I say "strangest" because I can't make heads or tails of why evolutionary psychology would allow it. Let's say Zug and Urk are battling it out for supremacy of your hunter-gatherer tribe. Urk comes to you and says "Hey, my faction is really weak. We don't have a chance against Zug, who is much stronger than us. I think we will probably be defeated and humiliated, and our property divided up among Zug's supporters."
The purely rational response seems to be "Wow, thanks for warning me, I'll go join Zug's side right now. Riches and high status as part of the winning faction, here I come!"
Now, many of us probably would join Zug's side. But introspection would tell us we were opposing rational calculation on Zug's side to a native, preconscious support for Urk. Why? The native preconscious part of our brain is usually the one that's really good at ending up on top in tribal power struggles. This sort of thing goes against everything it usually stands for.
I can think of a few explanations, none of them satisfying. First, it could be a mechanism to prevent any one person from getting too powerful. Problem is, this sounds kind of like group selection. Maybe the group does best if there's no one dictator, but from an individual point of view, the best thing to do in a group with a powerful dictator is get on that dictator's good side. Any single individual who initiates the strategy of supporting the underdog gets crushed by all the other people who are still on the dictator's team.

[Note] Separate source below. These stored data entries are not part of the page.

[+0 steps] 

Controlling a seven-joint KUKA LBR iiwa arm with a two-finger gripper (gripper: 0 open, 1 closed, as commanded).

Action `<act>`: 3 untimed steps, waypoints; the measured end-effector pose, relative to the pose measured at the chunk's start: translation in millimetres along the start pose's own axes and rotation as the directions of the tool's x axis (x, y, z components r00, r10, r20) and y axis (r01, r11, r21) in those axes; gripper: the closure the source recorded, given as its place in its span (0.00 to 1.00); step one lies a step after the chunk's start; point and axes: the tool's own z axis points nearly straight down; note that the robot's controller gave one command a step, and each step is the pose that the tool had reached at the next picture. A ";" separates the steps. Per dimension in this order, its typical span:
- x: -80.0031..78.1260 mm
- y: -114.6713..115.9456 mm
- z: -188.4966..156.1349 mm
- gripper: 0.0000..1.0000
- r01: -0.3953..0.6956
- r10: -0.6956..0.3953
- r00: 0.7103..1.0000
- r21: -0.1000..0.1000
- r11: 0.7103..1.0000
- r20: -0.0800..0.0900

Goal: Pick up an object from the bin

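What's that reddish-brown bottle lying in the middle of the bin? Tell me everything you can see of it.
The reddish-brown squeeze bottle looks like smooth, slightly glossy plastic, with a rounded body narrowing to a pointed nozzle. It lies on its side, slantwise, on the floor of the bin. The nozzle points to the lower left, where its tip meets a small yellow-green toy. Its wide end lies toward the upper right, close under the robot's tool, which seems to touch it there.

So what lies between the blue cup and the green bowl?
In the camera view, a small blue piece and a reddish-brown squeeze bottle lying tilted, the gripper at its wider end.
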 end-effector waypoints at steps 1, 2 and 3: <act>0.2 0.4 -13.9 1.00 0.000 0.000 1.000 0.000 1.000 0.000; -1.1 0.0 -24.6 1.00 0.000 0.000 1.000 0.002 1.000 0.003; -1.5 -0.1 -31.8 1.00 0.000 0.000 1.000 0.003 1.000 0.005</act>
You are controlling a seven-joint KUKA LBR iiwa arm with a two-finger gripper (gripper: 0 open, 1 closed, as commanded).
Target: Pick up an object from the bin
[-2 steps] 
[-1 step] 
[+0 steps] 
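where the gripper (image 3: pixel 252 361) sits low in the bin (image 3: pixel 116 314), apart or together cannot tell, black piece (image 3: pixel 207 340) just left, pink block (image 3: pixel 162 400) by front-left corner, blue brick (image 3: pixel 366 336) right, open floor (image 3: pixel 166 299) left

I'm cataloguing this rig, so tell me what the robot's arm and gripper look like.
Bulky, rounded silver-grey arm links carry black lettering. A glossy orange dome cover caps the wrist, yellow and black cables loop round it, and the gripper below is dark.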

Second, it could be a mechanism to go where the rewards are highest. If a hundred people support Zug, and only ten people support Urk, then you have a chance to become one of Urk's top lieutenants, with all the high status and reproductive opportunities that implies if Urk wins. But I don't like this explanation either. When there's a big disparity in faction sizes, you have no chance of winning, and when there's a small disparity in faction sizes, you don't gain much by siding with the smaller faction. And as size differential between groups increases, the smaller faction's chance of success should drop much more quickly than the opportunities for status with the smaller faction should rise.
So I admit it. I'm stumped. What does Less Wrong think?